*** Information shown ***

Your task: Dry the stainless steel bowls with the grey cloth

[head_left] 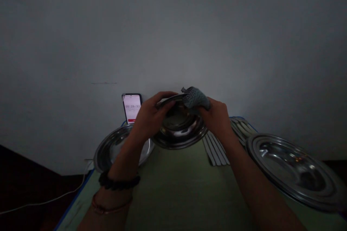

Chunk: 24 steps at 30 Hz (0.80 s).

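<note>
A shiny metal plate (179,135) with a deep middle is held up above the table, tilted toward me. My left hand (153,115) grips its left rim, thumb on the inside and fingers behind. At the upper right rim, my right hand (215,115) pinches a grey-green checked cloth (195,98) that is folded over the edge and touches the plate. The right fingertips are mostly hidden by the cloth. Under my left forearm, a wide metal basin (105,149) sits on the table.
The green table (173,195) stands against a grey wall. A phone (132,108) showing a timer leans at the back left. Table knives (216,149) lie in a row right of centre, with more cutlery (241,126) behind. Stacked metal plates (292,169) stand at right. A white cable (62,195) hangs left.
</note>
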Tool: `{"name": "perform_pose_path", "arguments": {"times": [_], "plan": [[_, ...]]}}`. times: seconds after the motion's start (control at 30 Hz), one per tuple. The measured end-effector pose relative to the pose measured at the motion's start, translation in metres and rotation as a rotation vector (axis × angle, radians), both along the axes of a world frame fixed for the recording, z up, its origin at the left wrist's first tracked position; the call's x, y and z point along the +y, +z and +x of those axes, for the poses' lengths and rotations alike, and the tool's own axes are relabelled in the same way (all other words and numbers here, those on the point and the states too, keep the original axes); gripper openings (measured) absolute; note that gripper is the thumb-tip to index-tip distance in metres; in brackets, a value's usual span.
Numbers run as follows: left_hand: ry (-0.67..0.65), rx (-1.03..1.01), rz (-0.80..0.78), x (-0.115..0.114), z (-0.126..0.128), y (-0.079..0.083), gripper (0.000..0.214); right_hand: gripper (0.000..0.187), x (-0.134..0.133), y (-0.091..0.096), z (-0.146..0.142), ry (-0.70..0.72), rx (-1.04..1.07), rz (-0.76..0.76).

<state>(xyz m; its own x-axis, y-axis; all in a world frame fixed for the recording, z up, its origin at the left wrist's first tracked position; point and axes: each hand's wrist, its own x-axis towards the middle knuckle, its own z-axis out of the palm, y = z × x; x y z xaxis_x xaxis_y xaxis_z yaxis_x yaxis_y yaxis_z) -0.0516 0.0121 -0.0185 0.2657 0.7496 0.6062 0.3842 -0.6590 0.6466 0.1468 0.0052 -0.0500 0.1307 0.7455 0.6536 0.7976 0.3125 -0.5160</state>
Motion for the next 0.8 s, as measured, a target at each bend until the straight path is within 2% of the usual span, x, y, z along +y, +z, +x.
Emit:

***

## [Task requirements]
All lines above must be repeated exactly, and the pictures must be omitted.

## [Your solution]
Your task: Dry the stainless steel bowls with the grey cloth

[head_left] 

Chunk: 24 steps at 30 Hz (0.80 s).

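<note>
A shiny metal plate (179,135) with a deep middle is held up above the table, tilted toward me. My left hand (153,115) grips its left rim, thumb on the inside and fingers behind. At the upper right rim, my right hand (215,115) pinches a grey-green checked cloth (195,98) that is folded over the edge and touches the plate. The right fingertips are mostly hidden by the cloth. Under my left forearm, a wide metal basin (105,149) sits on the table.
The green table (173,195) stands against a grey wall. A phone (132,108) showing a timer leans at the back left. Table knives (216,149) lie in a row right of centre, with more cutlery (241,126) behind. Stacked metal plates (292,169) stand at right. A white cable (62,195) hangs left.
</note>
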Tool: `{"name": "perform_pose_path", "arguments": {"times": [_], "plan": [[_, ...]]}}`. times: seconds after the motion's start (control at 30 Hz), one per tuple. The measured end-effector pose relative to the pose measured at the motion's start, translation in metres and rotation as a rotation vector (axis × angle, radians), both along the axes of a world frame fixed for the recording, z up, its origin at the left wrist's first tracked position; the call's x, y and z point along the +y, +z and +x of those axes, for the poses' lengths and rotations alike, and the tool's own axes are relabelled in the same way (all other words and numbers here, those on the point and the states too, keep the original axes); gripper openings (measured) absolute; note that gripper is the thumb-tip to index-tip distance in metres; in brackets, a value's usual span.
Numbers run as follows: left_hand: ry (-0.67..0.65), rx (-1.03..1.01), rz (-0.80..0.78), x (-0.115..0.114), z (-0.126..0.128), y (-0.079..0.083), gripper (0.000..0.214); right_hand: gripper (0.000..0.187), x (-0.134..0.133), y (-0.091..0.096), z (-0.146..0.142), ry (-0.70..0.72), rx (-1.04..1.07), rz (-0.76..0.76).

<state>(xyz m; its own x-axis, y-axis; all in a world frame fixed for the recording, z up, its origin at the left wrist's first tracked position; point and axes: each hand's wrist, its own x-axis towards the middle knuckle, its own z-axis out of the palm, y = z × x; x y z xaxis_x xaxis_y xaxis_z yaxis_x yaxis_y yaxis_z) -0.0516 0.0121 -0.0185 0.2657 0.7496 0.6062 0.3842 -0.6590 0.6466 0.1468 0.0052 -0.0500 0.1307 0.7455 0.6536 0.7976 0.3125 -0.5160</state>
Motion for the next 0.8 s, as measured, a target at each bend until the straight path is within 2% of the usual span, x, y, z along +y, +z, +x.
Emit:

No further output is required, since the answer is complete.